Wednesday, January 22, 2014

Canada's Central Bank Sparks Concern



On January 21, the Canadian dollar (CAD) hit a four-year low against the U.S. dollar (USD) amid concerns over the Bank of Canada and the U.S. Federal Reserve. The CAD broke through the C$1.10 mark, which has long been considered a psychological barrier that can have a drastic effect on future forex trading. However, the CAD did gain slightly before the close of the day in the North American market.

The fall of the CAD was said to originate the night before when the USD unexpected rose after news broke of possible cutbacks in the Federal Reserve’s program designed to stimulate the U.S. economy and domestic investing. No official announcement was ever made, but the article published in the Wall Street Journal stated that the Fed may drop its bond purchases to $65 billion per month from its current monthly purchases of $75 billion.

The reason why the CAD dropped from the news concerning the Fed is that investors are expected to start purchasing U.S. currency instead of Canadian. However, concerns about the Bank of Canada have been in play for some time and may come to a head in only a few days.

Late last year, the Bank of Canada dropped discussions about rate hikes after it had been suggesting they were on the horizon for nearly 18 months. This event immediately caused the CAD to waver on the market, which has appreciated the USD against the pair by more than 6 percent. A full 3 percent of this increase came in January 2014.

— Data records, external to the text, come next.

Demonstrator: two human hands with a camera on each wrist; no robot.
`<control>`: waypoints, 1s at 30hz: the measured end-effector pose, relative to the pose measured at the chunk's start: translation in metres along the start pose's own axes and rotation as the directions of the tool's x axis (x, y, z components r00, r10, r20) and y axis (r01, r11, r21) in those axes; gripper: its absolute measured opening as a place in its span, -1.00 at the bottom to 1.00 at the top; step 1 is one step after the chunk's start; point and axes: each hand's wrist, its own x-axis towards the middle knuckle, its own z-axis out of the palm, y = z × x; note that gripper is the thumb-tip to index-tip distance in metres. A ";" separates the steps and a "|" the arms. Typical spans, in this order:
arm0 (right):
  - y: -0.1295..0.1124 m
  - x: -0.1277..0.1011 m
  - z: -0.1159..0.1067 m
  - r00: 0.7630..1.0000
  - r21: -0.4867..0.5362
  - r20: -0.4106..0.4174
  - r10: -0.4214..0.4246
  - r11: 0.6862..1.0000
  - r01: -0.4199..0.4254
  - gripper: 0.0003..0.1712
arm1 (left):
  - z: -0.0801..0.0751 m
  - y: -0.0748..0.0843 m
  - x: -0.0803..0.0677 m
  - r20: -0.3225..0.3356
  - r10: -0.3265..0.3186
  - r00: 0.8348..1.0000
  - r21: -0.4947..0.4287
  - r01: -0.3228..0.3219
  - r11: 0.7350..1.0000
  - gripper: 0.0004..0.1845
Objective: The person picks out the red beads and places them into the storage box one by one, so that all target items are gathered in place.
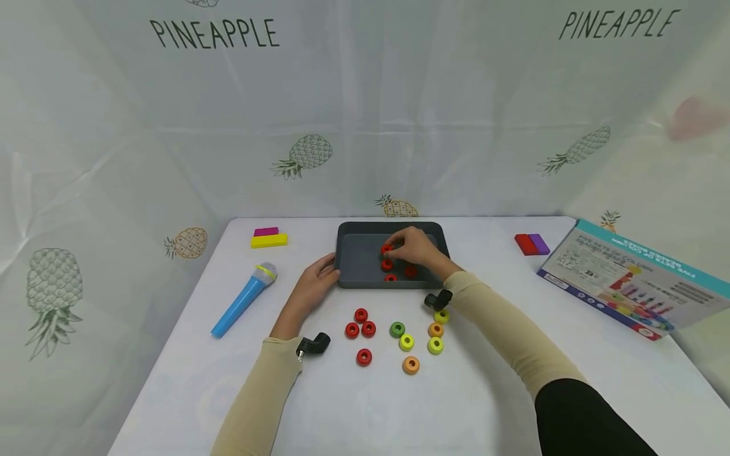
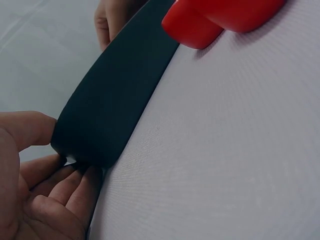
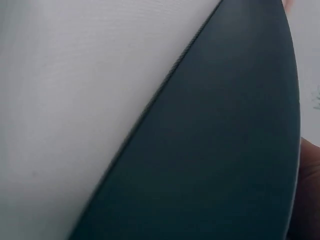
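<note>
My right hand (image 1: pixel 415 248) reaches into a dark grey rectangular tray (image 1: pixel 356 258) with rounded corners and a smooth matte rim, its fingertips curled down and pinching a small red ring (image 1: pixel 387 249), a glossy doughnut-shaped bead with a dark hole. Three more red rings (image 1: pixel 388 265) lie in the tray just beside it. My left hand (image 1: pixel 315 278) steadies the tray at its near left corner, thumb against the wall and relaxed fingers tucked at its base; the left wrist view shows those fingers (image 2: pixel 75 192) touching the tray's rounded corner (image 2: pixel 107 107) on the white, finely woven tablecloth (image 2: pixel 225 150). The right wrist view shows only the tray's dark surface (image 3: pixel 225 160) against the cloth. On the table in front of the tray lie loose rings: four red ones (image 1: pixel 360 315) to the left, and a green ring (image 1: pixel 397 329), yellow-green rings (image 1: pixel 406 342) and orange rings (image 1: pixel 411 365) to the right. A blue toy microphone (image 1: pixel 243 299) with a silver mesh head lies at the left, well apart, near stacked yellow and magenta blocks (image 1: pixel 268 237). At the right are red and purple blocks (image 1: pixel 531 244) and a printed cardboard box (image 1: pixel 633 278).
</note>
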 end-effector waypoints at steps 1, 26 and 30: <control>0.001 0.000 0.001 1.000 -0.002 -0.004 -0.001 1.000 0.001 -0.65 | 0.000 0.000 0.000 0.001 -0.001 1.000 0.002 0.001 1.000 -0.38; 0.005 -0.005 0.004 0.999 0.004 -0.018 -0.033 0.999 0.033 -0.60 | 0.003 -0.001 -0.001 0.009 0.006 1.000 0.004 -0.006 1.000 -0.37; -0.001 -0.006 0.002 0.998 0.025 -0.019 -0.054 0.998 0.055 -0.59 | 0.001 -0.001 0.001 0.005 0.007 1.000 -0.004 -0.007 1.000 -0.38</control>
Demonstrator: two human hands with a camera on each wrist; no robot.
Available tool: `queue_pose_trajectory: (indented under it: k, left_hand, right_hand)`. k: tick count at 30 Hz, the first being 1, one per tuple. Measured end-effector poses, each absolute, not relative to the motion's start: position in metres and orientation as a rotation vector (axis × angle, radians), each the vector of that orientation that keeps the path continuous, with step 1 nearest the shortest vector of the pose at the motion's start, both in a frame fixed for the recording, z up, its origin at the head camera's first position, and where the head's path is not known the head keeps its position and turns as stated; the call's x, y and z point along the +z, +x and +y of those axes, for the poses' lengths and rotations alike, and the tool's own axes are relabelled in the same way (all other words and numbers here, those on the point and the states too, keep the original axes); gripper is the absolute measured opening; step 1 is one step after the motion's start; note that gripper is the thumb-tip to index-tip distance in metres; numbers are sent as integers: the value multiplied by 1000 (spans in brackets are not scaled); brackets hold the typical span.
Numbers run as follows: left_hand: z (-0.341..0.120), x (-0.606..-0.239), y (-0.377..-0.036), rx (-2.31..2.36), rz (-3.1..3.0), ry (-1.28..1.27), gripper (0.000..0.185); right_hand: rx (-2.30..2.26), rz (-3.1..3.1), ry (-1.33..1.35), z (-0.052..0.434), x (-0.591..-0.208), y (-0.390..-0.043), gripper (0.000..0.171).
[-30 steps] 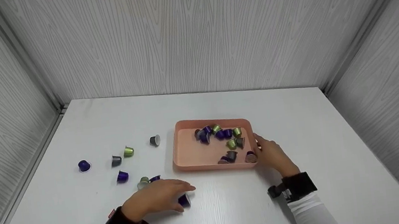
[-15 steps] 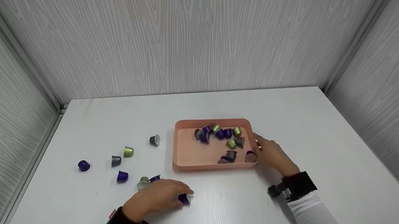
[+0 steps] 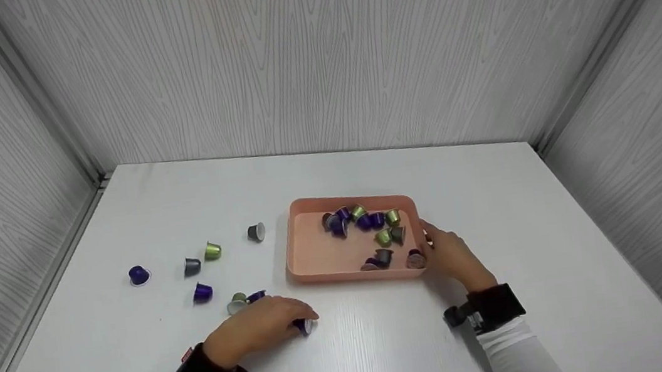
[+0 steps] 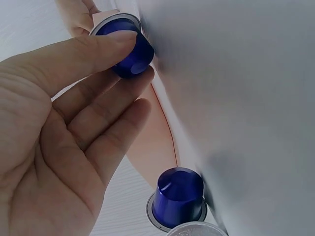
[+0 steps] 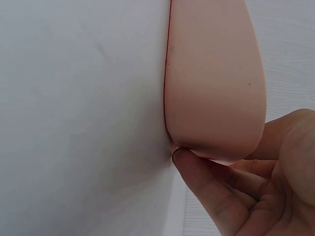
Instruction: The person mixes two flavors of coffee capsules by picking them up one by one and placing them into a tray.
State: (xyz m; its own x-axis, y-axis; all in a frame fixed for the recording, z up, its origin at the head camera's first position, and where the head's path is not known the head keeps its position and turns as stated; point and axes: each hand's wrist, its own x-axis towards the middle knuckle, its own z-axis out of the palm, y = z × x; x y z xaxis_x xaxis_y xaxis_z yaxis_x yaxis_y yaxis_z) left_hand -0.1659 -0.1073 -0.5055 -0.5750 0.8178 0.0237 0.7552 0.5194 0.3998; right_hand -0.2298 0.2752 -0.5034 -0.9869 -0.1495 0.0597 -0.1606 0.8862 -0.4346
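In the head view my left hand [image 3: 263, 324] is low over the white table, left of the pink tray. Its thumb and fingertips pinch a purple-blue coffee capsule [image 4: 135, 64], lid turned away from the palm in the left wrist view. Just behind this hand lie a purple capsule [image 3: 256, 296] and a green one [image 3: 237, 305], partly covered by it. The pink tray [image 3: 331, 262] contains several purple, green and dark grey capsules, mostly toward its back and right. My right hand [image 3: 453, 256] grips the tray's right side, fingertips [image 5: 189, 164] at its lower edge in the right wrist view.
Farther left on the table are loose capsules: a purple one [image 3: 138, 275], a grey one [image 3: 192, 266], a green one [image 3: 213, 251], another purple one [image 3: 202, 293] and a black one [image 3: 256, 232] nearer the tray. A wood-grain panel [image 3: 315, 55] stands behind the table, with others at both sides.
The left thumb and fingers have closed in on the purple-blue capsule, which was beside the spread fingers a second ago. The right hand and the tray have stayed in place.
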Motion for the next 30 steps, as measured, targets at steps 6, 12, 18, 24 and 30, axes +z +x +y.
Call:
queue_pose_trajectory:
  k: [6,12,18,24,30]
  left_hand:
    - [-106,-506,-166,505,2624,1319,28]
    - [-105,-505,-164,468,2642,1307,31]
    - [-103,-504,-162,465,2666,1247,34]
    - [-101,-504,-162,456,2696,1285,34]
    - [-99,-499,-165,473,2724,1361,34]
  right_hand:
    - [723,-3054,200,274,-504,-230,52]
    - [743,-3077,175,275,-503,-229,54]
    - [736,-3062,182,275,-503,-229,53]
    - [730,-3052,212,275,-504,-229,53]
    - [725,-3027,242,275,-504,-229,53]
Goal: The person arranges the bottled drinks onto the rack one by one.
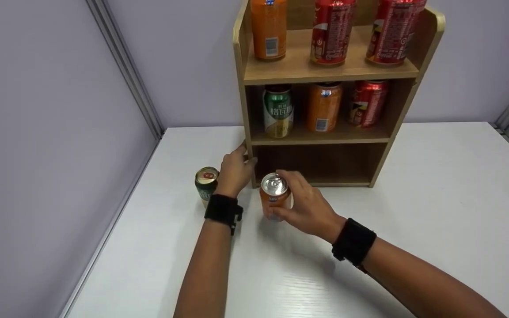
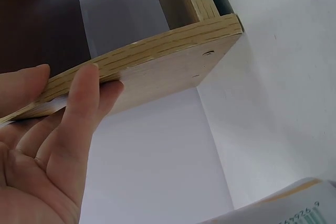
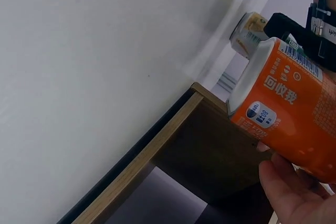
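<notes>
My right hand (image 1: 304,203) grips an orange soda can (image 1: 275,201) with a silver top, just in front of the shelf's bottom compartment. In the right wrist view, the orange can (image 3: 294,108) is tilted across the picture, fingers (image 3: 286,187) against its side. My left hand (image 1: 235,172) holds the left side panel of the wooden shelf (image 1: 248,110). The left wrist view shows the thumb on one face of the panel edge (image 2: 173,43) and the fingers on the other. A green and gold can (image 1: 206,183) stands on the table beside the left wrist, partly hidden by it.
On the middle shelf stand a green can (image 1: 278,112), an orange can (image 1: 324,108) and a red can (image 1: 368,104). The top shelf bears another orange can (image 1: 269,31) and two red cans (image 1: 333,33). A grey wall (image 1: 60,132) borders the white table (image 1: 449,212) at left.
</notes>
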`<state>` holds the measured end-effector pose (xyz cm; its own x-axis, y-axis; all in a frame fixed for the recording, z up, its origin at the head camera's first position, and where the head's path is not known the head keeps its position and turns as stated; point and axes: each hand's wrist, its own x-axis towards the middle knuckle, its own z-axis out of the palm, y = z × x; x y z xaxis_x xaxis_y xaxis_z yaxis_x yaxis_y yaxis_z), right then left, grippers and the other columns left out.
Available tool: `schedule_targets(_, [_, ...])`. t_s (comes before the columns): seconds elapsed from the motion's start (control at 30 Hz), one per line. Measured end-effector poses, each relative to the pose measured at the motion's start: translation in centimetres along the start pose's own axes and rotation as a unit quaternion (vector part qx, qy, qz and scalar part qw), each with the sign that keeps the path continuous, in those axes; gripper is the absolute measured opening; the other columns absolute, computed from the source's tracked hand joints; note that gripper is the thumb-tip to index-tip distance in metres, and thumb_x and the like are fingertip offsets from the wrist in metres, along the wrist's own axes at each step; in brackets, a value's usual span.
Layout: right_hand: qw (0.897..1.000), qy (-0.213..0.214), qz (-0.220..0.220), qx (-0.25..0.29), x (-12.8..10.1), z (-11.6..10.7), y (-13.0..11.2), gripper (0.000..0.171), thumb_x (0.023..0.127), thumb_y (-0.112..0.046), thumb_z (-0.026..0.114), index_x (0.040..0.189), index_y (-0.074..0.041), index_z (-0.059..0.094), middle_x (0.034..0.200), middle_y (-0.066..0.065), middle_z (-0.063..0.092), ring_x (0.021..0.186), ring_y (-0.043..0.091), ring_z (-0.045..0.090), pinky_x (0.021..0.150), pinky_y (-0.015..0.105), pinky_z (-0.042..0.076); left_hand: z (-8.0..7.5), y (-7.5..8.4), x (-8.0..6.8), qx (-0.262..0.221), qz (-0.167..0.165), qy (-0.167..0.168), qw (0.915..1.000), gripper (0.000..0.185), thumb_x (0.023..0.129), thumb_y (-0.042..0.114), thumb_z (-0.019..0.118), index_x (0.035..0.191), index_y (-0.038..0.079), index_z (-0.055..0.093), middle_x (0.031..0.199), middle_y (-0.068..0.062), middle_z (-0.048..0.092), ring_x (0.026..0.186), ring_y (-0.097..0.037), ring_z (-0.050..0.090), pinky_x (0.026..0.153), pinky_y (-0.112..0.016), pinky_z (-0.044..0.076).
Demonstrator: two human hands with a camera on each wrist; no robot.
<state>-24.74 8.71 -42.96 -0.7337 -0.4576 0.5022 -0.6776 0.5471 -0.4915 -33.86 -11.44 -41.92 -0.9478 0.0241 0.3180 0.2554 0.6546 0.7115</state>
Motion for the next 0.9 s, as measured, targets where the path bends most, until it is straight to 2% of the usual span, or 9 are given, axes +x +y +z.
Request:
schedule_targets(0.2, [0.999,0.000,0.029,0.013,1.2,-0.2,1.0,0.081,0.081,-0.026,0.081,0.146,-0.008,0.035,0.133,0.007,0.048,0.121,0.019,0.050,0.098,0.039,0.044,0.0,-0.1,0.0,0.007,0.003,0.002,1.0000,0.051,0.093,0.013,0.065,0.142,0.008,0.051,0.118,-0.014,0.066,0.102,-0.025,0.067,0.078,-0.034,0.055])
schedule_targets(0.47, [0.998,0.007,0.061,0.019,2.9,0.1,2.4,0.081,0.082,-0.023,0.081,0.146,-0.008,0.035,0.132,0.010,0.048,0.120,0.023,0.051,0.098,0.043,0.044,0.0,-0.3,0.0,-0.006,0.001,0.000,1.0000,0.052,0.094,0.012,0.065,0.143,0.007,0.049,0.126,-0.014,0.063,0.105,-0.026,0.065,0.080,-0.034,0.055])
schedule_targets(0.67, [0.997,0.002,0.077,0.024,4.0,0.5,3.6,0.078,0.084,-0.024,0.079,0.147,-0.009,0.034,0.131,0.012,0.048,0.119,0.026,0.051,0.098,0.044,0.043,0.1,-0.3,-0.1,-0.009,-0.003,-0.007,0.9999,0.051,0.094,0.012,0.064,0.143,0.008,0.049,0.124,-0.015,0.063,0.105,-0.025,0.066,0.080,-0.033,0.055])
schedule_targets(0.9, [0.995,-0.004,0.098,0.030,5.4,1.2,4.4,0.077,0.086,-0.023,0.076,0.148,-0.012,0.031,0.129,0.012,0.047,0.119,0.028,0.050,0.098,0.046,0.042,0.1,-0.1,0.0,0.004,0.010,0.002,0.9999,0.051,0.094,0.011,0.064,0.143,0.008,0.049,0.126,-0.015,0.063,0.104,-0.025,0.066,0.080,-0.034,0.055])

The executive director of foreign exchange sales at CIBC World Markets in Toronto, Don Mikolich, has agreed that CAD trading is at a downturn, stating, “The sentiment does continue to be quite firmly against Canada.” Mikolich continued by discussing the fact that the Bank of Canada is comfortable in the weakening of the currency. “It’s hard to say what levels they have in mind, ultimately, but I don’t think we’re there yet,” Mikolich said.

At the close of the trading day on January 21, the CAD was at C$1.0972 against the USD. The last time the currency pair had been this low was in September 2009 when the CAD fell to C$1.1019 against the USD.

The Bank of Canada is due to release two important updates later in the week that may also affect the CAD: its annual Monetary Policy Report and a decision on interest rates. However, interest rates are expected to stay fixed at 1 percent.